On Sunday, June 26, 2022, the widely praised New Testament scholar, Professor Amy-Jill Levine, will be awarded the first ever SEELISBERG PRIZE
The SEELISBERG PRIZE honors Amy-Jill Levine for the major role her scholarship and teaching over several decades has played in building a new and mutually enriching relationship between Jews and Christians.
A joint endeavor of the International Council of Christians and Jews and the Centre for Intercultural Theology and the Study of Religion at the University of Salzburg, the SEELISBERG PRIZE will be bestowed annually on a person who has contributed to Jewish-Christian understanding through their academic excellence and the outstanding communication of their research and insights to a wide audience.
“We would like to offer exemplars of interreligious rapprochement to the general public,” says Prof. Gregor Maria Hoff of the University of Salzburg. “We want to spotlight those individuals who have been its champions.”
In its inaugural year, the SEELISBERG PRIZE marks the 75th anniversary of the ground-breaking gathering that occurred in the small Swiss village of Seelisberg from 30 July to 5 August 1947. This conference not only led to the establishment of the International Council of Christians and Jews, but also issued the very influential statement "A Call to the Churches: The Ten Points of Seelisberg" to address perennial Christian teachings of contempt for Jews and Judaism.
“This statement,” observes ICCJ President Liliane Apotheker, “is widely recognized as launching the transformation in relations between Jews and Christians that has unfolded over the past seventy-five years.
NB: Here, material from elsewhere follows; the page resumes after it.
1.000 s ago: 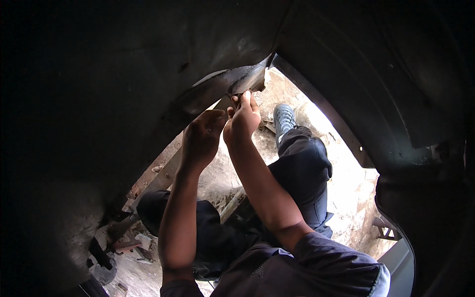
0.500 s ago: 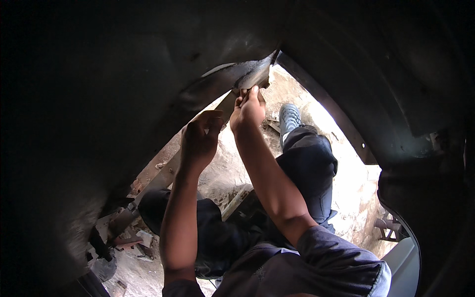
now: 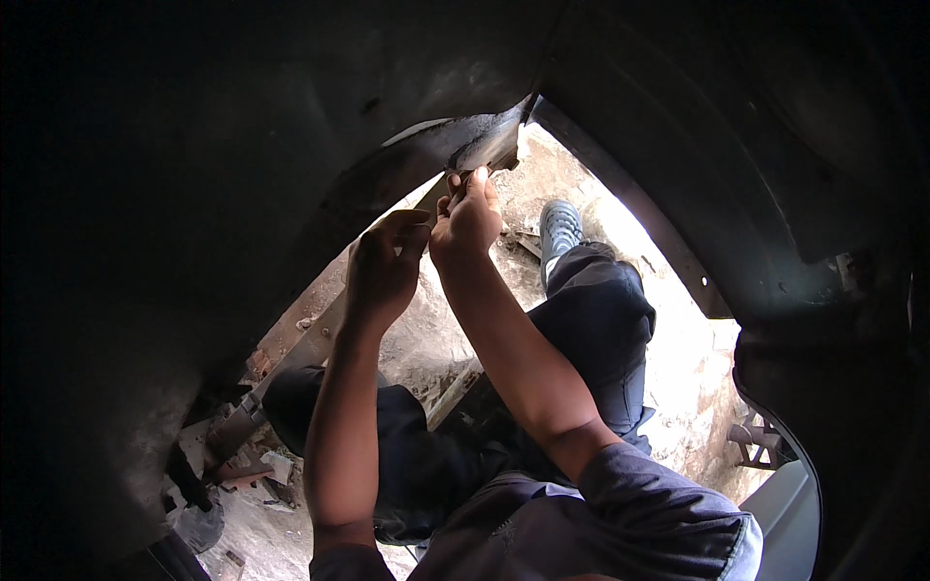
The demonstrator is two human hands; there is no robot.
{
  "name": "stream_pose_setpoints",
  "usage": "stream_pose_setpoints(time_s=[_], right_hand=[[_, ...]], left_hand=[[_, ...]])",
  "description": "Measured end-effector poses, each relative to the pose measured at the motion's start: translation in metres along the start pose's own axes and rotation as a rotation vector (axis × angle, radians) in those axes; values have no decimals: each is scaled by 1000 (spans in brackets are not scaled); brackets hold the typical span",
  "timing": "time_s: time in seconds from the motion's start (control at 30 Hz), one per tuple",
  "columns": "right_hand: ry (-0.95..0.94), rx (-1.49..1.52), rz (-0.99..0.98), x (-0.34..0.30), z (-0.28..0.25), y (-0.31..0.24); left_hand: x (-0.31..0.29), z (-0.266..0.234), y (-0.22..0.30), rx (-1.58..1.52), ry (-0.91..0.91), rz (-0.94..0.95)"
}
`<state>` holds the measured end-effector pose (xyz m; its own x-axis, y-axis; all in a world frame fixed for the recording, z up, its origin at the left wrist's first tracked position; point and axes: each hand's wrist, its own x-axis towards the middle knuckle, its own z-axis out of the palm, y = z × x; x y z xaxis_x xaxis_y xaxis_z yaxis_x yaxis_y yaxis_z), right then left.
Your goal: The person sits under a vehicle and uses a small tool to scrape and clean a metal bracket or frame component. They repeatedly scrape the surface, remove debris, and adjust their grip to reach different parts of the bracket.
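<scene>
A dark curved panel [image 3: 242, 145] arches over my hands, and its bent grey edge flap [image 3: 487, 143] catches light at the peak of the opening. Just under that flap, my right hand [image 3: 468, 221] is closed in a pinch, thumb up. What its fingertips hold is too small and dark to make out. My left hand [image 3: 386, 266] is lower and to the left, fingers curled toward the thumb beside the panel's lower edge. Whatever is between those fingers, if anything, is hidden.
A long flat bar [image 3: 310, 349] runs slantwise behind my left forearm. Scraps and a clear plastic bag [image 3: 200, 526] lie on the dusty ground at lower left. My grey shoe [image 3: 560, 229] stands beyond my right arm. A second dark panel [image 3: 668, 232] borders the right side.
My right hand has shifted a little left and toward my left hand, its fingers still pinched under the flap. The left hand has barely moved. The whole view has shifted slightly.
</scene>
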<state>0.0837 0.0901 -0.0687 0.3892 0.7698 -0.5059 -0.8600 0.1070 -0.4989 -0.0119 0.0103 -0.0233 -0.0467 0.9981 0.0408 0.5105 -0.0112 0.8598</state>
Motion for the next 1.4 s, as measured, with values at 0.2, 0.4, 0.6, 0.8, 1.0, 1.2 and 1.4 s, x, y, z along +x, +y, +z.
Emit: stream_pose_setpoints(time_s=[0.2, 0.4, 0.6, 0.8, 1.0, 1.2, 1.4], right_hand=[[-10, 169, 187, 29, 2, -11], [-99, 113, 65, 13, -5, -5], [-58, 50, 126, 13, -1, -4], [-79, 29, 148, 30, -7, -6], [-52, 35, 146, 30, -3, -16], [-57, 1, 124, 18, -5, -14], [-106, -49, 255, 20, -13, -29]], left_hand=[[2, 1, 4, -11, 21, -15], [8, 6, -15, -7, 66, -88], [8, 4, -14, -42, -44, -121], [8, 2, -10, -46, -9, -126], [6, 2, -16, -53, -16, -75], [5, 0, -19, -74, -29, -115], [9, 1, -21, -68, -29, -143]])
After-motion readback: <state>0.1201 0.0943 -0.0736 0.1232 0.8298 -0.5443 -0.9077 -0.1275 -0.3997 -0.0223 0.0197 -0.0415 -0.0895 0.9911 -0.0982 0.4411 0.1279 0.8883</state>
It is very important that people today recognize and celebrate this transformation.”
“An international selection committee quickly determined that Prof. Levine would be the ideal recipient of this first Seelisberg Prize,” says Anette Adelmann, the ICCJ’s General Secretary. “Honorees will be research fellows for part of the academic year at the University of Salzburg, featured speakers at the annual ICCJ conference, and will receive an award of €10,000, generously donated by a foundation supporting Jewish-Christian and interreligious dialogue.”
Dr Amy-Jill Levine is the Rabbi Stanley M. Kessler Distinguished Professor of New Testament and Jewish Studies at Hartford International University for Religion and Peace, University Professor of New Testament and Jewish Studies Emerita, Mary Jane Werthan Professor of Jewish Studies Emerita, and Professor of New Testament Studies Emerita at Vanderbilt University; she is also Affiliated Professor at the Woolf Institute, Centre for the Study of Jewish-Christian Relations, Cambridge UK.
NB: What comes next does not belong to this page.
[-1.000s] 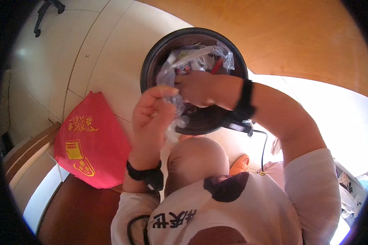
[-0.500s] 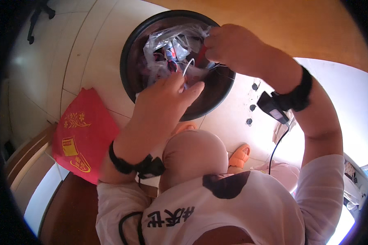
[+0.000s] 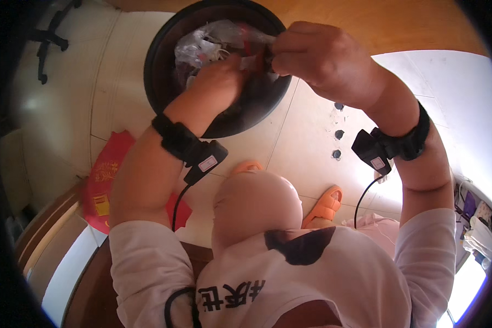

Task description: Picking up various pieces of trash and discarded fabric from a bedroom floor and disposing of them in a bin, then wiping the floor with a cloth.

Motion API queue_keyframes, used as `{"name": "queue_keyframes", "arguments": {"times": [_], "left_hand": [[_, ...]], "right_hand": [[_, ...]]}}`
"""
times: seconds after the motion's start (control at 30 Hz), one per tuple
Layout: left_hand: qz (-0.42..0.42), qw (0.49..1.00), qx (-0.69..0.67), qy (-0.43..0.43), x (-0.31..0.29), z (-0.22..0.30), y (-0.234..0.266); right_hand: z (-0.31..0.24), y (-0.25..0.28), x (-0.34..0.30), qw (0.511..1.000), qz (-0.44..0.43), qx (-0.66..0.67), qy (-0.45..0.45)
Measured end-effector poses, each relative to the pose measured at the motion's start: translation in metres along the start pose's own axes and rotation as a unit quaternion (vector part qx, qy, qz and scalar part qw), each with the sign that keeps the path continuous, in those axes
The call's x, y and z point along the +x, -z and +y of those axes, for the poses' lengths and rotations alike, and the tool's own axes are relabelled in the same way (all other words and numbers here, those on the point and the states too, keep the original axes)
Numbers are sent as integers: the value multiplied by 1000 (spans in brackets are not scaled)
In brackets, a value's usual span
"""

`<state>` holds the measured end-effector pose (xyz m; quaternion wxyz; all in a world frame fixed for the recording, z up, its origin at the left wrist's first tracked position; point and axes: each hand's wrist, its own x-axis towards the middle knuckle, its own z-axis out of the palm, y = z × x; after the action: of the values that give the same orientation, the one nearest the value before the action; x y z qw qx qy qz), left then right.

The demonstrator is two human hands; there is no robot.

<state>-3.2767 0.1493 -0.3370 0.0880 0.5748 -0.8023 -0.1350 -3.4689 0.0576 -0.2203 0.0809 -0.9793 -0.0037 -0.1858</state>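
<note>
A round dark bin stands in front of me with a crumpled clear plastic bag and small mixed scraps inside. At the bin's right rim my right hand is closed, pinching an edge of the bag that stretches toward its fingers. My left hand reaches down into the bin, beside the bag. Its fingers are hidden among the contents, near a reddish piece, so I cannot see whether they hold anything.
A red bag with yellow print lies on the floor at left, partly behind my left arm. An orange-brown wooden surface borders the bin at far right. Orange slippers are on the tiled floor, and black chair legs stand far left.
My left hand has gone deeper into the bin and its fingers have dropped out of sight. The right hand stays closed by the rim. The bin appears farther up and left in view.
</note>
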Motion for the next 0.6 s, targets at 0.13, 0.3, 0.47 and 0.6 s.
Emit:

Holding a B.A. from Smith College, M.A. and Ph.D. from Duke University, and honorary doctorates from the University of Richmond, the Episcopal Theological Seminary of the Southwest, the University of South Carolina-Upstate, Drury University, Christian Theological Seminary, and Franklin College, Professor Levine has been awarded grants from the Mellon Foundation, the National Endowment for the Humanities, and the American Council of Learned Societies and received in 2019 the Shevet Achim Award of the Council of Centers on Jewish-Christian Relations (CCJR).
In spring 2019 she was the first Jew to teach New Testament at Rome’s Pontifical Biblical Institute; in 2021, she was elected to the American Academy of Arts and Sciences.
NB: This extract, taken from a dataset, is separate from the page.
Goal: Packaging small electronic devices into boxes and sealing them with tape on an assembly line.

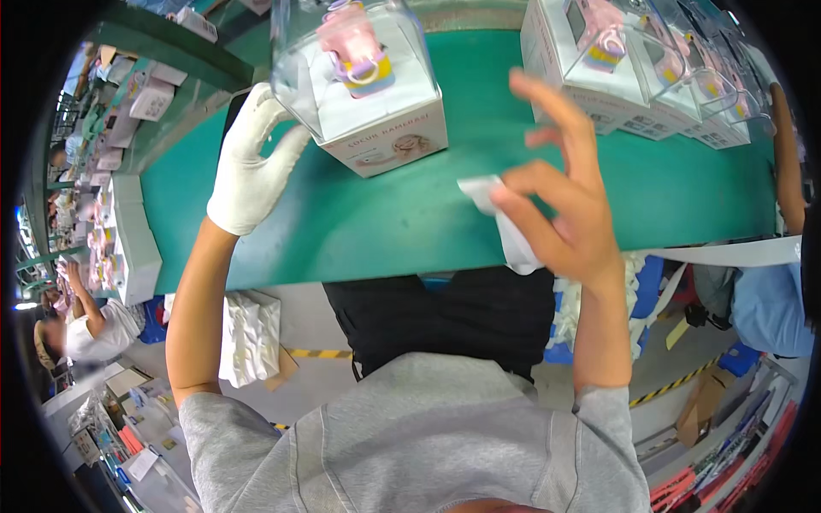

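Observation:
A white display box [385, 141] stands at the far edge of my reach, a pink, yellow and lilac toy camera [355, 51] on its top under a clear plastic cover [295, 81]. My left hand [252, 167], in a white glove, curls its fingers against the left side of that cover, with the thumb by the box's corner. Bare and partly blurred, my right hand [569, 192] is raised right of the box. Between its thumb and index finger hangs a limp white piece [513, 239], cloth or paper; the other fingers are spread.
A green worktable [368, 231] runs across in front of me. More covered boxes [611, 120] stand in a row at the back right, and others [132, 235] line the left edge. Co-workers sit at both sides. Behind the left hand lies a dark flat thing [233, 111].

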Demonstrator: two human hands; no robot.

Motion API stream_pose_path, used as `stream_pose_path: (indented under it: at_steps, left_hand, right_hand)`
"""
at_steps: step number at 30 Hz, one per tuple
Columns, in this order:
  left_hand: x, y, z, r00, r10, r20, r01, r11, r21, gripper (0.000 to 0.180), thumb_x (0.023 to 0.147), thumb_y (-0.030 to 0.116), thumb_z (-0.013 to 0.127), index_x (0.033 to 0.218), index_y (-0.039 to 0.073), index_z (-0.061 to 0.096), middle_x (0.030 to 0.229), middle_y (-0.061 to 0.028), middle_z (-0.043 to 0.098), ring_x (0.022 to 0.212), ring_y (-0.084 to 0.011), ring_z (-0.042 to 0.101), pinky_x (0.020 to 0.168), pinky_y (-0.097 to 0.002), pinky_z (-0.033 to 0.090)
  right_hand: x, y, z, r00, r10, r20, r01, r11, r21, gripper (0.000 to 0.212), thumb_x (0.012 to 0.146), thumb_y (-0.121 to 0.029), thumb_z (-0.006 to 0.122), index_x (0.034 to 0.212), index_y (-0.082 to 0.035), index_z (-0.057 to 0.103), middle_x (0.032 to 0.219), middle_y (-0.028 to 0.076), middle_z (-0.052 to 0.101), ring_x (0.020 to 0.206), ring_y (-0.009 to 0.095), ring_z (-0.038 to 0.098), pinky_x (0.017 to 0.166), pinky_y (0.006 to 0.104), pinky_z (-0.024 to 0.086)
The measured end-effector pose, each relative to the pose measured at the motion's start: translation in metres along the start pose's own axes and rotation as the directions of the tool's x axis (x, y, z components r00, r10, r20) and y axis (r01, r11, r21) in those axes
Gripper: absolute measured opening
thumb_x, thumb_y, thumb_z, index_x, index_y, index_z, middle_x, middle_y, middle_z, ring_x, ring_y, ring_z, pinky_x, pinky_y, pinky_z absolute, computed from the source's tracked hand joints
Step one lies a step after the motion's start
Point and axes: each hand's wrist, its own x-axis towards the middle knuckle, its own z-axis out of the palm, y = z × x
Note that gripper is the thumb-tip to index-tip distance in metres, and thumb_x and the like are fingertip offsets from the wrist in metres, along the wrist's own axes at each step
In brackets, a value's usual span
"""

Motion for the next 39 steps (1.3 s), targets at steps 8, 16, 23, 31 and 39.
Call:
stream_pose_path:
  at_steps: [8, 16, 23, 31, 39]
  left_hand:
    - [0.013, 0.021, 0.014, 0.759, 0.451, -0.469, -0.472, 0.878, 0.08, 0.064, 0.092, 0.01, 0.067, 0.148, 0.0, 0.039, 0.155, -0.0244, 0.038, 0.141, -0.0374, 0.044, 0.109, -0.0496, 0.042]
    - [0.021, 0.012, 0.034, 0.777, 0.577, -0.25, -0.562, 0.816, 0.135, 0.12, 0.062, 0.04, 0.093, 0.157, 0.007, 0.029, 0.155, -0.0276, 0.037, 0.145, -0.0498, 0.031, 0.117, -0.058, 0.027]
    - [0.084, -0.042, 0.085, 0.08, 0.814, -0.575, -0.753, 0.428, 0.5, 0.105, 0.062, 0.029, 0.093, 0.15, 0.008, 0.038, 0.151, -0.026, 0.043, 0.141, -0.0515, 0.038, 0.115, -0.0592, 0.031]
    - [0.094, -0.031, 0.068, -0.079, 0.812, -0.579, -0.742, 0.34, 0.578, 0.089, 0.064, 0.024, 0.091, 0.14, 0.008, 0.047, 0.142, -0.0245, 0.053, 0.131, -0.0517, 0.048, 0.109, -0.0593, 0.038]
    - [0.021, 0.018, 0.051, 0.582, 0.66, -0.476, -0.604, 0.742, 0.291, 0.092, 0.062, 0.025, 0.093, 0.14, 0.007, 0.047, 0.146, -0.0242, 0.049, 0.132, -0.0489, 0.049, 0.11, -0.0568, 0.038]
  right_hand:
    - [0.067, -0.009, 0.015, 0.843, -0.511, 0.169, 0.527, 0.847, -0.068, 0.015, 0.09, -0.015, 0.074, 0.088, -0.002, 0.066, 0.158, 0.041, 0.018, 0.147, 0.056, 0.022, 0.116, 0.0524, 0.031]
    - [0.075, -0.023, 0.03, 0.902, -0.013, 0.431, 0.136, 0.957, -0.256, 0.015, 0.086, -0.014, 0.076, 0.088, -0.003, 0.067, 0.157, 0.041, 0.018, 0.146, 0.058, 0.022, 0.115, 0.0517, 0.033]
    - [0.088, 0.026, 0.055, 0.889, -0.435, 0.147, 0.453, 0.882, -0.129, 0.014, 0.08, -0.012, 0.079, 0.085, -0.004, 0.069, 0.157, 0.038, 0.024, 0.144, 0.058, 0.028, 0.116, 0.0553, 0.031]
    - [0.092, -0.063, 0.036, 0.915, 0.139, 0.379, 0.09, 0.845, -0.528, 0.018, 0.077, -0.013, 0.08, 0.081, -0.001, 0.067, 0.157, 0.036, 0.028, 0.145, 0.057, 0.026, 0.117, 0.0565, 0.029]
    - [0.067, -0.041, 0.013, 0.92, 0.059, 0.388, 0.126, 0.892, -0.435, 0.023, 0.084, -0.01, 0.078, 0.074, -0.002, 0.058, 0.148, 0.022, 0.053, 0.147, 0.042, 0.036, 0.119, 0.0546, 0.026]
Beside authoring nearly two dozen monographs and books, she co-edited The Jewish Annotated New Testament, edited the 13-volume Feminist Companion to the New Testament and Early Christian Writings, and is on the editorial board of the Encyclopedia of Christian-Jewish Relations. She is also the New Testament editor of the new Oxford Biblical Commentary Series.
“Her astonishing productivity,” Hoff notes, “stems from her lifelong commitment to bringing the fruits of her scholarship to the general public and to promoting positive interactions between Jews and Christians.”
At the award ceremony in Frankfurt am Main, Germany on June 26th, Prof. Levine will deliver an address entitled, “Learning about Jews by Reading the New Testament,” which reflects her conviction, expressed several years ago, that in studying the New Testament she enriched her own Jewish identity.
This enrichment that results when Jews and Christians learn from each other’s texts is a reality that the ICCJ and the University of Salzburg are dedicated to promoting among Christians and Jews alike.